Items #2 and #3 were other stress factors I thought up in my brainstorming. It seemed reasonable that if I could systematically address these, I could further reduce the problem.
So, to improve my confidence in my setups, I implemented a backtester, and also started keeping close track of my trading expectancy. It is soooo much easier to face a trade that’s going against you, when you have some reason to believe that you will make the money back (and more!) soon, trading the same way. Think about that… that’s powerful knowledge to have. I also did more thinking and reading about the chart patterns that are the basis for a lot of my trades. I tried to gain a deeper understanding of the market mechanics that make them work. I find it’s easier for me to trade against what I think market participants are doing, and harder for me to trade against what looks like a “head and shoulders” shape on a computer screen.

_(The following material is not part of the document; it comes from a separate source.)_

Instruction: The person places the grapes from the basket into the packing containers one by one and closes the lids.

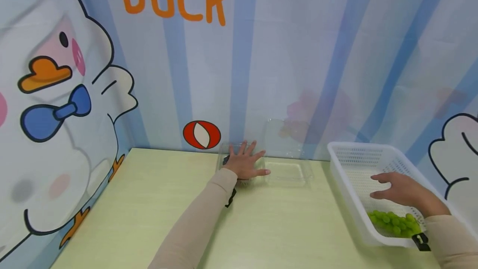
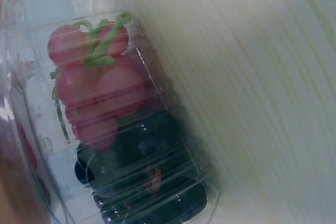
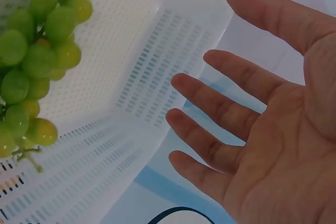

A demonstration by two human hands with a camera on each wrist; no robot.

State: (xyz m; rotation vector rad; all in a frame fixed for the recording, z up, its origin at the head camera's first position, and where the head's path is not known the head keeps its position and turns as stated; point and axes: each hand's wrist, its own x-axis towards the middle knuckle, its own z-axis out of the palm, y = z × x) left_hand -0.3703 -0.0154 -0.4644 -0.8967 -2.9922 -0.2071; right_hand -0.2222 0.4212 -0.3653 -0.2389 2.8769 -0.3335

Over time, I came to realize that Item #3 (regarding trading noise too often) was a valid concern. Really, it’s a close relative of Item #1 (poor risk control). I still, even today wake up sometimes with the notion that I should throw some money at the opening volatility. I wake up literally imagining the killing I could make, in detail. I guess the memories I have of making $1200 in a couple seconds are just too sweet to kill. On the other hand, I have to look at my old trading records to remind myself that I lost $2000 or more just as often on the same silly trades. Selective memory is deadly! But, aside from that, I was making a lot of trades with a goal of picking up a few cents on a wiggly $90 stock. That’s a miniscule move on a $90 stock, and can happen at random, in an instant. It was too unpredictable, and too hard to control my risk properly. My expectancy record keeping made it clear that I had to stop making trades like this. Though they don’t spark my imagination like those opening-minutes trades, I still want to trade noise sometimes, too. But, I know better now, and I have the facts to back me up, so I can resist.
Making these adjustments, and working on my overall workflow so that it fits my personality better, has dramatically reduced my in-trade stress. I no longer feel like I am doing myself physical harm by trading. It’s also just a lot more fun, this way!
Summary
I think a lot of beginning traders feel like high stress is an unavoidable cost of doing business. To some degree, trading is going to be stressful, true enough. However, if you have a stress level anywhere near what I described above, you need not suffer through it. In my case, it took me a long time to realize that I could attack my stress, head-on. You don’t need to wait like I did. Get to the root cause of your tension, and address it. I would wager that in many cases it boils down to the same two issues I had: a lack of confidence, and poor risk control.